Saturday, 18 September 2021 19:57

Two O'Clock Courage

TWO O'CLOCK COURAGE

US, 1945, 68 minutes, black and white.
Tom Conway, Ann Rutherford, Richard Lane, Lester Matthews, Roland Drew, Emory Parnell, Bettejane Greer, Jean Brooks.
Directed by Anthony Mann.

Two O’ Clock Courage is a very entertaining supporting feature, the touch of comedy with smart repartee and something of the emerging film noir. It was made at the time that Tom Conway was appearing in the The Falcon series – and he is much the same in this film as he plays a very suave gentlemen adrift on a street corner early in the morning with a gash on his forehead. He has amnesia.

He is almost knocked down by a taxi, driven by Ann Rutherford, quite engaging as the young woman who assists him in his search for his identity, pretending to be his wife, pretending that both of them are journalists from Dayton, doing a bit of investigation herself while, of course, falling for the mysterious man.
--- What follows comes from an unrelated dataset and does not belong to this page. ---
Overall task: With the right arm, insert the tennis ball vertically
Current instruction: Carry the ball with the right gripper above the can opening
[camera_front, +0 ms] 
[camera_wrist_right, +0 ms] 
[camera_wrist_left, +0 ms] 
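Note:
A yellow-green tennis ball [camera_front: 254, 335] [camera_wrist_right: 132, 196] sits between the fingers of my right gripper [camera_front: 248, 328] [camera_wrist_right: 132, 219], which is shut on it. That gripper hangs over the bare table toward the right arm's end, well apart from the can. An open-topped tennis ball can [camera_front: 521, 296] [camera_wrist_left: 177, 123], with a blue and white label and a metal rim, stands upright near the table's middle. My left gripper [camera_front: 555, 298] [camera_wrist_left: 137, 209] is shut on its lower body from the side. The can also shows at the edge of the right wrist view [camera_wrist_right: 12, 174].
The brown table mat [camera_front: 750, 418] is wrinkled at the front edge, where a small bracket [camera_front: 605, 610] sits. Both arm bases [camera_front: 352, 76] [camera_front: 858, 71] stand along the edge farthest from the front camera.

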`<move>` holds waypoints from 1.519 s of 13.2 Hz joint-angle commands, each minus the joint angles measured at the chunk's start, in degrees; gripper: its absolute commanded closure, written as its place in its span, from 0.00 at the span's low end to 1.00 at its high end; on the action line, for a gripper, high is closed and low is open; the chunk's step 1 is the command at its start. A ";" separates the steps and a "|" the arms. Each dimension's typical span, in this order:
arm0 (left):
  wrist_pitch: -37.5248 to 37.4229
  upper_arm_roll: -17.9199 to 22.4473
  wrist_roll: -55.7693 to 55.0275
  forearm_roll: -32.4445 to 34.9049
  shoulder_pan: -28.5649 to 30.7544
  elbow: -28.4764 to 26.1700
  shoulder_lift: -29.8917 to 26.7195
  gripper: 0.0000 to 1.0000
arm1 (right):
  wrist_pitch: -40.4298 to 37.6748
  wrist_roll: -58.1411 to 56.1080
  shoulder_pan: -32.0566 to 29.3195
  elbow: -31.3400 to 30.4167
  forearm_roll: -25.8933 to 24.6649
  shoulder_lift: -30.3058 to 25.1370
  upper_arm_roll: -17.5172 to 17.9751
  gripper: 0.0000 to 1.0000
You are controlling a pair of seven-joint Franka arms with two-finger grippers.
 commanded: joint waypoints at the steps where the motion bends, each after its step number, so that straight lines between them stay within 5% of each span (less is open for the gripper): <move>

They are about to go to the police when they see the headlines that an entrepreneur has been murdered and the mysterious man fits the description of an intruder. They go to a shop to get a new suit to disguise him and they decide to go to the home of the chauffeur who might have been the murderer. While there, they encounter the rather humourless police inspector as well as a journalist, Richard Lane, who is forever developing theories, ringing his editor, changing the identity of the murderer from one moment to another.

The story has a theatrical background with the title of the film coming from a play whose title has been changed to Menace to hide the authorship, written by a man who is dead, with his mother writing a letter to the mysterious gentleman for people to acknowledge her son’s work.
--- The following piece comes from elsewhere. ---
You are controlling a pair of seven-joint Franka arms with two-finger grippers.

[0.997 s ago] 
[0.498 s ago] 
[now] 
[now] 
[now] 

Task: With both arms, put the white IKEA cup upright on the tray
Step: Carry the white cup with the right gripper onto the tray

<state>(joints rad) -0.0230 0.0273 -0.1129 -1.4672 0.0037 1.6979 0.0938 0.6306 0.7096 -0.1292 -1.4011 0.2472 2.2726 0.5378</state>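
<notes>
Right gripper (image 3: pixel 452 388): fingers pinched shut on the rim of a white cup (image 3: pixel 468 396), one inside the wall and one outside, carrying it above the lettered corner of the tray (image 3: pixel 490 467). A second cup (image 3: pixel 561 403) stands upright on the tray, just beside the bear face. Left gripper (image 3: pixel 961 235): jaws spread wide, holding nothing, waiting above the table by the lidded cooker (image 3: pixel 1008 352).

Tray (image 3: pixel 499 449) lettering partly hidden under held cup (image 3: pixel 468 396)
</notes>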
There are all kinds of suspects. At one stage it is thought that the chauffeur is the killer. Then there is the English butler who heard mysterious words and who himself comes under suspicion. There is an actor who wants to marry the leading lady and is about to expose the authorship of the play. There is also a co-writer, claiming royalties, who is carrying on with the socialite, an early role for Jane Greer.

The action keeps moving around from the mansion, to the taxi driver’s apartment and the suspicions of her landlady, to The Blue Room full of socialites, to various apartments in hotels.
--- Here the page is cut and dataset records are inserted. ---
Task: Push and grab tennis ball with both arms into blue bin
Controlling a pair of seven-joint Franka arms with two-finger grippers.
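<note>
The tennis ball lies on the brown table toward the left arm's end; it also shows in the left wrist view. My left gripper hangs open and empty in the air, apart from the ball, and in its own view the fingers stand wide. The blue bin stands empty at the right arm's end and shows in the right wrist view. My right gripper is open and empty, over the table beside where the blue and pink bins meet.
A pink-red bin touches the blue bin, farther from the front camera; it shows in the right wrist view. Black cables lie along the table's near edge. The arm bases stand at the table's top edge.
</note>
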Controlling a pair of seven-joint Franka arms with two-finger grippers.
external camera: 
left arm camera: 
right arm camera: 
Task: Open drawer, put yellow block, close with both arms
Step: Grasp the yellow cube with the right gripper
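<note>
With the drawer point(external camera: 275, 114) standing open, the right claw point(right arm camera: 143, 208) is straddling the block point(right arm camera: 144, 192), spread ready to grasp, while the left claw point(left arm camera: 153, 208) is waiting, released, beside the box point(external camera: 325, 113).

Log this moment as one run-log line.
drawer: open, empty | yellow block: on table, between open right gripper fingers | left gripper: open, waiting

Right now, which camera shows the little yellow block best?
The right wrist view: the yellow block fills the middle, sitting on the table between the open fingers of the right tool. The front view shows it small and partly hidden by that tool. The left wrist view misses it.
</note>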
Since the action moves fairly quickly and there is a lot of smart dialogue, the audience, within the brief running time, will be trying to work out who the murderer is – and, after a seeming suicide, the real murderer is revealed as the actress.

This is a remake of the 1936, Two in the Dark.

The film was directed by Anthony Mann, an early film before he moved into a series of thrillers, a series of significant westerns during the 1950s from Winchester 73 and other films with Jane Stewart, as well as The Glenn Miller story, and then moving into big spectacles including the The Fall of the Roman Empire.